'''

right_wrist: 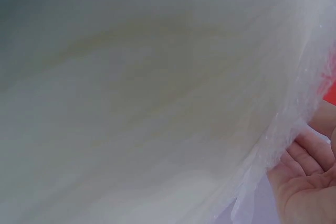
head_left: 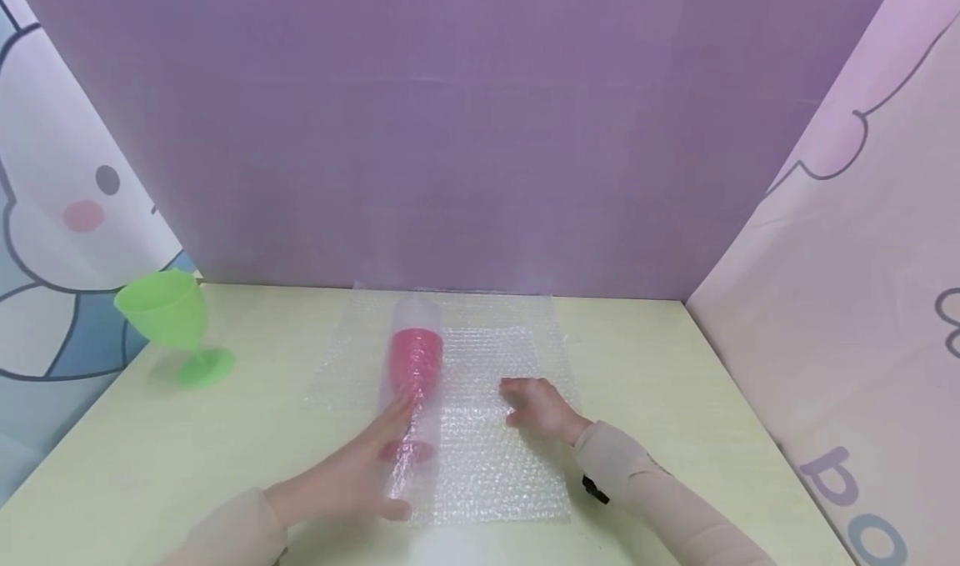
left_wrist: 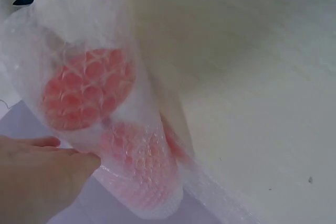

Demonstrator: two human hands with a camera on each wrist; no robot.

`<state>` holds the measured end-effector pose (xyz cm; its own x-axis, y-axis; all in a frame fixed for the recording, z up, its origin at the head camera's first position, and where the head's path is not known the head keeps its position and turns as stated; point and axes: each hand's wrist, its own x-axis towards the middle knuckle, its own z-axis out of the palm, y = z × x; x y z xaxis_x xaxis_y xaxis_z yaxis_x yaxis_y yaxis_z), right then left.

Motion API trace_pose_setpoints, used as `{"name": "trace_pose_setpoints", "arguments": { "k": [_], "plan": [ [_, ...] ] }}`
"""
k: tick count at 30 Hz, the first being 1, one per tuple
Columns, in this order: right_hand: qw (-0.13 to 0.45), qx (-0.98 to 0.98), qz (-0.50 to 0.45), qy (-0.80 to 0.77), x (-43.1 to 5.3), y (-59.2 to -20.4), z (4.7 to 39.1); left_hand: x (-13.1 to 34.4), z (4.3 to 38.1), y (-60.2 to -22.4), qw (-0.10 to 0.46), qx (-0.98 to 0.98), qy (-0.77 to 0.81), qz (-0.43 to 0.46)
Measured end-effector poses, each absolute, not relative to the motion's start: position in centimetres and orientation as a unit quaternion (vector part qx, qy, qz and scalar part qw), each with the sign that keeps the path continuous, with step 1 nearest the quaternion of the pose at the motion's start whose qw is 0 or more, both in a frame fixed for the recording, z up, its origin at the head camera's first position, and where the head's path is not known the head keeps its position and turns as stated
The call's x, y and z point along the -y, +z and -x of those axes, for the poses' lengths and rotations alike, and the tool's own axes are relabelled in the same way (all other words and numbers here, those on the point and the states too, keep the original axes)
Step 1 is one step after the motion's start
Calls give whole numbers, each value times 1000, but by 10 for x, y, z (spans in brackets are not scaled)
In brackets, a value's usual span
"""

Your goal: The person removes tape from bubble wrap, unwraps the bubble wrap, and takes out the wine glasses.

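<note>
A pink goblet (head_left: pixel 416 359) lies on its side inside a clear roll of bubble wrap (head_left: pixel 495 466), its bowl toward the back wall and its foot toward me. Along the roll's left side rests my left hand (head_left: pixel 348 478), fingers extended and thumb apart at the near end. The left wrist view has the goblet's round foot (left_wrist: pixel 89 90) showing through the bubbles. My right hand (head_left: pixel 543 409) is over the right part of the flat wrap, fingers loosely bent. In the right wrist view its fingers (right_wrist: pixel 307 153) lie right at the wrap's edge, pinching nothing visible.
A green goblet (head_left: pixel 165 312) stands upright at the left of the pale table (head_left: pixel 660 399). Behind the table rises a purple wall (head_left: pixel 480 132), with printed panels (head_left: pixel 840 299) on both sides. The wrap's far edge reaches the back wall.
</note>
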<state>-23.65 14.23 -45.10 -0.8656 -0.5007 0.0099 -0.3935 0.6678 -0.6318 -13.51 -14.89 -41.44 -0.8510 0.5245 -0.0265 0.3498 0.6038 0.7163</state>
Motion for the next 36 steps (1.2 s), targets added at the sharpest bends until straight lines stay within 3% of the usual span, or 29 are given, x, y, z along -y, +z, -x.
{"name": "trace_pose_setpoints", "arguments": {
  "k": [17,24,36],
  "plan": [
    [87,-910,241,-326,-142,-454,237,156,123,-420,63,-914,302,-264],
    [89,-909,237,-331,-142,-453,237,171,116,-421,61,-913,339,-221],
    [77,-911,255,-315,-143,-453,238,196,104,-422,-5,-913,371,-171]
  ]
}}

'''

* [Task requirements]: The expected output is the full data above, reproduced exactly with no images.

* [Answer to this problem]:
right_wrist: 
head_left: 
left_wrist: 

Demonstrator: two human hands with a camera on each wrist; no robot.

`<state>` holds the measured end-effector pose (xyz cm; its own x-axis, y-axis; all in a frame fixed for the recording, z up, its origin at the head camera's first position, and where the head's path is not known the head keeps its position and turns as stated; point and axes: each hand's wrist, its own x-axis towards the middle knuckle, its own z-axis out of the palm, y = z × x; x y z xaxis_x xaxis_y xaxis_z yaxis_x yaxis_y yaxis_z), right then left.

Motion API trace_pose_setpoints, used as `{"name": "trace_pose_setpoints", "arguments": { "k": [_], "plan": [ [_, ...] ] }}`
"""
k: tick count at 30 Hz, the first being 1, one per tuple
Columns, in this order: right_hand: qw (-0.13 to 0.45), qx (-0.98 to 0.98), qz (-0.50 to 0.45), qy (-0.80 to 0.77), x (-43.1 to 5.3), y (-59.2 to -20.4), z (4.7 to 39.1); left_hand: x (-13.1 to 34.4), z (4.3 to 38.1), y (-60.2 to -22.4), qw (-0.10 to 0.46), qx (-0.98 to 0.98), qy (-0.77 to 0.81), qz (-0.43 to 0.46)
Measured end-effector poses, each absolute, not relative to the motion's start: position in centimetres and orientation as a unit quaternion (vector part qx, qy, qz and scalar part qw), each with the sign that keeps the path continuous, with step 1 nearest the quaternion of the pose at the motion's start whose qw is 0 or more, both in a frame fixed for the recording, z up, its origin at the head camera's first position, and where the head's path is not known the head keeps its position and turns as stated
The call's x, y and z point along the -y, +z and -x of those axes, for the poses' lengths and rotations alike, and the tool's own axes are relabelled in the same way (all other words and numbers here, those on the point and the states too, keep the original axes)
Step 1 is one step after the motion's start
Calls give whole numbers, each value times 1000, but by 10 for x, y, z (spans in brackets are not scaled)
In brackets, a value's usual span
"""

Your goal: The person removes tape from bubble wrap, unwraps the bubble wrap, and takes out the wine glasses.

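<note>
A pink goblet (head_left: pixel 416 359) lies on its side inside a clear roll of bubble wrap (head_left: pixel 495 466), its bowl toward the back wall and its foot toward me. Along the roll's left side rests my left hand (head_left: pixel 348 478), fingers extended and thumb apart at the near end. The left wrist view has the goblet's round foot (left_wrist: pixel 89 90) showing through the bubbles. My right hand (head_left: pixel 543 409) is over the right part of the flat wrap, fingers loosely bent. In the right wrist view its fingers (right_wrist: pixel 307 153) lie right at the wrap's edge, pinching nothing visible.
A green goblet (head_left: pixel 165 312) stands upright at the left of the pale table (head_left: pixel 660 399). Behind the table rises a purple wall (head_left: pixel 480 132), with printed panels (head_left: pixel 840 299) on both sides. The wrap's far edge reaches the back wall.
</note>
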<state>-23.65 14.23 -45.10 -0.8656 -0.5007 0.0099 -0.3935 0.6678 -0.6318 -13.51 -14.89 -41.44 -0.8510 0.5245 -0.0265 0.3498 0.6038 0.7163</state>
Motion for the next 36 steps (1.2 s), targets added at the sharpest bends until straight lines stay within 3% of the usual span, or 29 are given, x, y, z along -y, +z, -x.
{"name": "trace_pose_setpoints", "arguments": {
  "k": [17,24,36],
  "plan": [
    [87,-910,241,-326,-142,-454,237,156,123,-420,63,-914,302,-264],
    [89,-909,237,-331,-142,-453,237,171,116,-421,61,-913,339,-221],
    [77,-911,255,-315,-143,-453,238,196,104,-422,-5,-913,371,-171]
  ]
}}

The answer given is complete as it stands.